■ **TRY IT**
Give the data again exactly, from its opening line through the line in which "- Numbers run" appears.

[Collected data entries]
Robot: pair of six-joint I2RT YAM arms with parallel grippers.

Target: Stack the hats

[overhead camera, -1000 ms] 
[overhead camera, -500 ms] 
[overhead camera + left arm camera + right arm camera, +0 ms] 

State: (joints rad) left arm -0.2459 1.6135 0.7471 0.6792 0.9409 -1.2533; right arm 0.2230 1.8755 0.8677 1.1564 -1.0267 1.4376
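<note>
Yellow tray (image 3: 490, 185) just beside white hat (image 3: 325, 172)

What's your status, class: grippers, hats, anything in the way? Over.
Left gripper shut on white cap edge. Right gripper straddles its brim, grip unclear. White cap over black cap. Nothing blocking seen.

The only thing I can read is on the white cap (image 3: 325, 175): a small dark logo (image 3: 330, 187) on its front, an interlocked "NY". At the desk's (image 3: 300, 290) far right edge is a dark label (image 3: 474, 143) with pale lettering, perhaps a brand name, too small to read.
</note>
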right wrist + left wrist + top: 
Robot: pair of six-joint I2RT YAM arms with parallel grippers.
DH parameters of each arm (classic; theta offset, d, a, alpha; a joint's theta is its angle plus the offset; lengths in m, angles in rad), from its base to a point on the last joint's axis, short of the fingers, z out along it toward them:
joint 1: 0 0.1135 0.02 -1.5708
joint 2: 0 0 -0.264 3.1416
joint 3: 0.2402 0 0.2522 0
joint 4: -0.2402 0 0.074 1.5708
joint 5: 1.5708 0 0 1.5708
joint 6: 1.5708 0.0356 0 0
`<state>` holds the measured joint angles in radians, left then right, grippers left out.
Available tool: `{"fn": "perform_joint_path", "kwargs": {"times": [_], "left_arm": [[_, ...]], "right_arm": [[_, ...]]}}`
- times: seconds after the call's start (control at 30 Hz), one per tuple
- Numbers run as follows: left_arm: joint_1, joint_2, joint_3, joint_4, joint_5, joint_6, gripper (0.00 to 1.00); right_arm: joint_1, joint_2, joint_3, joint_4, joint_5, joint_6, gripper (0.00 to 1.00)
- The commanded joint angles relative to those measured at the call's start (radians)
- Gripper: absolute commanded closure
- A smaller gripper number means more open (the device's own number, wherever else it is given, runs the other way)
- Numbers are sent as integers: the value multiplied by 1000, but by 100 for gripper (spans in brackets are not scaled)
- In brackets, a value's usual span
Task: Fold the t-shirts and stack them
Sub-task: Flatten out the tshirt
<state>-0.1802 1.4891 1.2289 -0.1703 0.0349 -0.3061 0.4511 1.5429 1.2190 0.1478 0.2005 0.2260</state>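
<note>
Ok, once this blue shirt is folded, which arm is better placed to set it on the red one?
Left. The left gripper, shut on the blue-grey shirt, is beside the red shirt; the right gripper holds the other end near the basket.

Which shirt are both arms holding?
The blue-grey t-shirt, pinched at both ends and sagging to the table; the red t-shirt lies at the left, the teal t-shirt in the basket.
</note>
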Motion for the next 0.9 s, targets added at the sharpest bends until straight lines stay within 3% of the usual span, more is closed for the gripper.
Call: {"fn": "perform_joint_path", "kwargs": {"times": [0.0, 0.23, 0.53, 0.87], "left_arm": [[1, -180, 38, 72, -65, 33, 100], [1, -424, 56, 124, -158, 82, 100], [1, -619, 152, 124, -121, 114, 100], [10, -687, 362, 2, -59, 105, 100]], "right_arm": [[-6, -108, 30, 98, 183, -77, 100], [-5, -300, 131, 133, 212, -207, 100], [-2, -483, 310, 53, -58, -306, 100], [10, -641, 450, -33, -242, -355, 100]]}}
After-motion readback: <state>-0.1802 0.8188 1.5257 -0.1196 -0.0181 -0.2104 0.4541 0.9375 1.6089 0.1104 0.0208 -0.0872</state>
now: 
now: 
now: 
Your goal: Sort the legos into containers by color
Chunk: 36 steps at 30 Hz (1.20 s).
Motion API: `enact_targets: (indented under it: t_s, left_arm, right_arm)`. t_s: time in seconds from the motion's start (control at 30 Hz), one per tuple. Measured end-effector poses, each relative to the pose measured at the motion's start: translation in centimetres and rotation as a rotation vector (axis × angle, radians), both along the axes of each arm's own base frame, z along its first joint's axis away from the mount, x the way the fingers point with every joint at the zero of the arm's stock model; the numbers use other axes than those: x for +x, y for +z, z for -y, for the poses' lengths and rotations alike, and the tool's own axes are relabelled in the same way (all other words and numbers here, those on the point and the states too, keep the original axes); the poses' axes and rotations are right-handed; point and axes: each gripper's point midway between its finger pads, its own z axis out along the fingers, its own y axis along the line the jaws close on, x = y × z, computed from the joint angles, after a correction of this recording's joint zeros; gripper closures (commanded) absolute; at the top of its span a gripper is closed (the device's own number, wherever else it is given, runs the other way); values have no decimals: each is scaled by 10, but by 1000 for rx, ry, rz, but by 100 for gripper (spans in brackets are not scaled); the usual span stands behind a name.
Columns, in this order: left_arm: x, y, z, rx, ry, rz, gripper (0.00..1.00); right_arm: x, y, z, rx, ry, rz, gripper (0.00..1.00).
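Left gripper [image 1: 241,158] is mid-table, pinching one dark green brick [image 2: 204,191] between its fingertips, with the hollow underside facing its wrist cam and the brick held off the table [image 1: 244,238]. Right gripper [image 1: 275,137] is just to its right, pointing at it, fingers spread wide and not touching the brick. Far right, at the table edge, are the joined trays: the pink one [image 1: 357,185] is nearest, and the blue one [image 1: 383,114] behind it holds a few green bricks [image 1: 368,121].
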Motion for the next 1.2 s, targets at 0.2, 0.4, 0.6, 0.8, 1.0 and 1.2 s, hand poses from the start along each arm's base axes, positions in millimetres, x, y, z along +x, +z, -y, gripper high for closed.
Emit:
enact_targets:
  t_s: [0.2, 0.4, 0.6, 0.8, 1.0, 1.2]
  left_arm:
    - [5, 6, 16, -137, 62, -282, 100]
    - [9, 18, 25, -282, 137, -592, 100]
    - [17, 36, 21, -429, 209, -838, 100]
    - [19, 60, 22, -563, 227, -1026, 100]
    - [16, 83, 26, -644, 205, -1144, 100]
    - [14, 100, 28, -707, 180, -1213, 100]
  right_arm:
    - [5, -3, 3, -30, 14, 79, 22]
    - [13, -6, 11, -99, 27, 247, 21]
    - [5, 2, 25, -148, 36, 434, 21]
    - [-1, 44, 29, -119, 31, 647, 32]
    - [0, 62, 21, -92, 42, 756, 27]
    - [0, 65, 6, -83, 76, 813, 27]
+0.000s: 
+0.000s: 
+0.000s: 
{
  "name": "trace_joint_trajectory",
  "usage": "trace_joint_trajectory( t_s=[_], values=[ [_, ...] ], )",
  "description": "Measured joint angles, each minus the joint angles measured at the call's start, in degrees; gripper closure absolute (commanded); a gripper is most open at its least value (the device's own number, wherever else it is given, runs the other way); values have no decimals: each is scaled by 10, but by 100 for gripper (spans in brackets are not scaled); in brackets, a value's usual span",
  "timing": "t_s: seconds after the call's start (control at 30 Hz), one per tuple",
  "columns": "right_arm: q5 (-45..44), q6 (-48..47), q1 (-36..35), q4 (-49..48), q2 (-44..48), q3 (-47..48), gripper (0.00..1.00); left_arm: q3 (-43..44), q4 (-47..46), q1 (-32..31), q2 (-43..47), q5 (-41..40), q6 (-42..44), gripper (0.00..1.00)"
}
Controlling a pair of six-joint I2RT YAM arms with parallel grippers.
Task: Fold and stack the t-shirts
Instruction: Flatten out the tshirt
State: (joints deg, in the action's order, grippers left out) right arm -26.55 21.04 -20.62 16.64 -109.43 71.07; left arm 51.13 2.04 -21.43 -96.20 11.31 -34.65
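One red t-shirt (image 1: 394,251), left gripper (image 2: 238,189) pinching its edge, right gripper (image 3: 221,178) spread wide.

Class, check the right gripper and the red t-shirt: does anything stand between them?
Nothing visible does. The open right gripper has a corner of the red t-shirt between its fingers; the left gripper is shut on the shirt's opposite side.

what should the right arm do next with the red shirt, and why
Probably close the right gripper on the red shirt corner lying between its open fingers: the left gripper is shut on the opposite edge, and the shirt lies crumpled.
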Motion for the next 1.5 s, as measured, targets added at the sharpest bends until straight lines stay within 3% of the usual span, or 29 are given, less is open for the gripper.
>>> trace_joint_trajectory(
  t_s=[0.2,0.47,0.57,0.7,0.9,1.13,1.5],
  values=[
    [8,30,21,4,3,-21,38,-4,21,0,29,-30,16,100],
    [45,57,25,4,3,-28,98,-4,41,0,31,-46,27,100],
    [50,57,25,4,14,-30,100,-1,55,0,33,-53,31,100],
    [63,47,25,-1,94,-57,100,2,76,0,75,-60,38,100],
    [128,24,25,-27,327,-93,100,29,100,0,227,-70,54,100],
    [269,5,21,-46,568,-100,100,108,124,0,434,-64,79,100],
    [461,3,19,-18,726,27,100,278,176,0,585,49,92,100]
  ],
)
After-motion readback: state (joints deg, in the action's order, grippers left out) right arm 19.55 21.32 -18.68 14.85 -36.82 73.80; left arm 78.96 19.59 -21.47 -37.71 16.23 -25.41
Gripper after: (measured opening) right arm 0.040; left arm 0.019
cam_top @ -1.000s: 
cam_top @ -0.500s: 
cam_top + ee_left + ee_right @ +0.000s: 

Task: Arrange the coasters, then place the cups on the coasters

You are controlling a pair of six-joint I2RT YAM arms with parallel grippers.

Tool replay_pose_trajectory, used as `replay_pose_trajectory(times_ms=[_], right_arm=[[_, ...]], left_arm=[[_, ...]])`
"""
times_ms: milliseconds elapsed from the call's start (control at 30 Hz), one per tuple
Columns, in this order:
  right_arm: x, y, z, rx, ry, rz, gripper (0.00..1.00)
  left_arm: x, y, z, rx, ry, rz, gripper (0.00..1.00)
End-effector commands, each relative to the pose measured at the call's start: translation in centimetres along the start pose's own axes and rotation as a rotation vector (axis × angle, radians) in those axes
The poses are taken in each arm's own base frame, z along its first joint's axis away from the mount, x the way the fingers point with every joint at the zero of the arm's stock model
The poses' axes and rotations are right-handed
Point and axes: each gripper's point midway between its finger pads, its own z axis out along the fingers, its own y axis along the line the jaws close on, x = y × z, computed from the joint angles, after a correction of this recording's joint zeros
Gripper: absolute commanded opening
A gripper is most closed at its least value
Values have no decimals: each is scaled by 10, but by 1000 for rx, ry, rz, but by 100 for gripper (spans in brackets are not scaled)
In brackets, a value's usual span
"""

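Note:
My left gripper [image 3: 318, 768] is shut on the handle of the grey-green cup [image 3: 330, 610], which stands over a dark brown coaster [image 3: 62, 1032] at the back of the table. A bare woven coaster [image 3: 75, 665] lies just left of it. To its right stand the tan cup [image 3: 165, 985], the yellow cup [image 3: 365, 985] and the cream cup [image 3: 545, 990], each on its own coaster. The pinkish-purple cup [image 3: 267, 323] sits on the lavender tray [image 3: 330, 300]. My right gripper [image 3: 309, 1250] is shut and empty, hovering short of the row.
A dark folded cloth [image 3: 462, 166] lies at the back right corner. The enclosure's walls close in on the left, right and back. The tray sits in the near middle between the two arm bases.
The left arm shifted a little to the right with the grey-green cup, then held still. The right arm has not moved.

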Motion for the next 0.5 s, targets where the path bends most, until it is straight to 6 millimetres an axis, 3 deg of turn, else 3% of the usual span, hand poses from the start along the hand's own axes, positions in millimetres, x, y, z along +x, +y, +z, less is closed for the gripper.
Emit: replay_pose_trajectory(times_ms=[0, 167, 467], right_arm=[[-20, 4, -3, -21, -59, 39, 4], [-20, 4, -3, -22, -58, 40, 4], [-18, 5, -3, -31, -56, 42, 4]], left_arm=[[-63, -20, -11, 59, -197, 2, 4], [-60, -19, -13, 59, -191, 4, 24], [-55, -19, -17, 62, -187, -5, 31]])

■ **REPLY**
Robot: pair of six-joint I2RT YAM arms with parallel grippers.

Target: Stack the hats

[overhead camera, -1000 ms] 
[overhead camera, -500 ms] 
[overhead camera + left arm camera + right arm camera, +0 ms] 

State: (joints rad) left arm -0.2459 1.6135 0.7471 0.6792 0.9409 -1.2533; right arm 0.2230 1.8755 0.8677 1.1564 -1.0267 1.4376
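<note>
Yellow tray (image 3: 490, 185) just beside white hat (image 3: 325, 172)

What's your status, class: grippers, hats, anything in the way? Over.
Left gripper shut on white cap edge. Right gripper straddles its brim, grip unclear. White cap over black cap. Nothing blocking seen.

The only thing I can read is on the white cap (image 3: 325, 175): a small dark logo (image 3: 330, 187) on its front, an interlocked "NY". At the desk's (image 3: 300, 290) far right edge is a dark label (image 3: 474, 143) with pale lettering, perhaps a brand name, too small to read.
</note>
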right wrist + left wrist + top: 
Robot: pair of six-joint I2RT YAM arms with parallel grippers.
DH parameters of each arm (classic; theta offset, d, a, alpha; a joint's theta is its angle plus the offset; lengths in m, angles in rad), from its base to a point on the last joint's axis, short of the fingers, z out along it toward them:
joint 1: 0 0.1135 0.02 -1.5708
joint 2: 0 0 -0.264 3.1416
joint 3: 0.2402 0 0.2522 0
joint 4: -0.2402 0 0.074 1.5708
joint 5: 1.5708 0 0 1.5708
joint 6: 1.5708 0.0356 0 0
`<state>` holds the measured joint angles in radians, left then right, grippers left out.
Available tool: `{"fn": "perform_joint_path", "kwargs": {"times": [_], "left_arm": [[_, ...]], "right_arm": [[_, ...]]}}`
- times: seconds after the call's start (control at 30 Hz), one per tuple
- Numbers run as follows: left_arm: joint_1, joint_2, joint_3, joint_4, joint_5, joint_6, gripper (0.00 to 1.00); right_arm: joint_1, joint_2, joint_3, joint_4, joint_5, joint_6, gripper (0.00 to 1.00)

This is the complete answer.